Could you write out, exactly as they stand, only the lines in the listing below from the line with "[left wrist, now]" to the line with "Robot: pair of", both ends included, without the pictures?

**PROVIDED MATERIAL:**
***

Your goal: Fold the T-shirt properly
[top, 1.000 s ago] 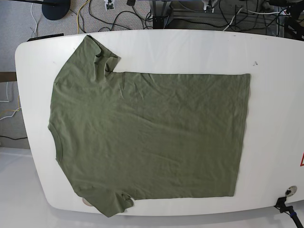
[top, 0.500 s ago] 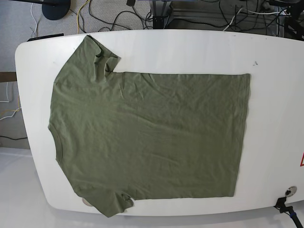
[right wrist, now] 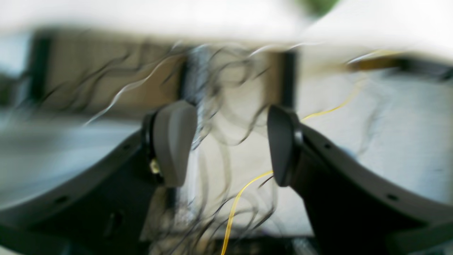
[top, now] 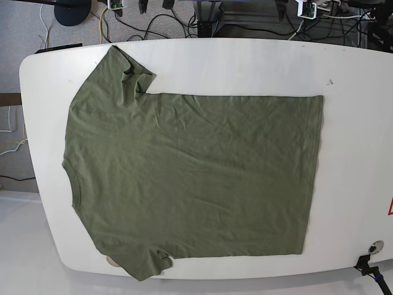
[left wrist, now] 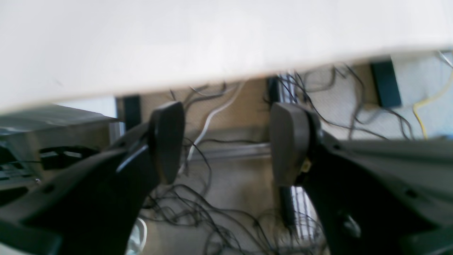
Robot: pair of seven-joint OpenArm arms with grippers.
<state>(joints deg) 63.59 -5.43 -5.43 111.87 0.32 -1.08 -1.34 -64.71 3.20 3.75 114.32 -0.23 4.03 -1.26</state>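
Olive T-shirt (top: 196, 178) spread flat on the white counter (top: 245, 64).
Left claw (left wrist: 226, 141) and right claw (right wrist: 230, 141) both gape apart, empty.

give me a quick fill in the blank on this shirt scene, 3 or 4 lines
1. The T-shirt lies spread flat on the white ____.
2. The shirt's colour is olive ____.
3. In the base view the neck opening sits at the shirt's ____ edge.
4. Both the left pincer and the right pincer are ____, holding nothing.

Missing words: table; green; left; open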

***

**RESULT OF THE TASK:**
[left wrist, now] 
Robot: pair of seven-joint OpenArm arms with grippers.

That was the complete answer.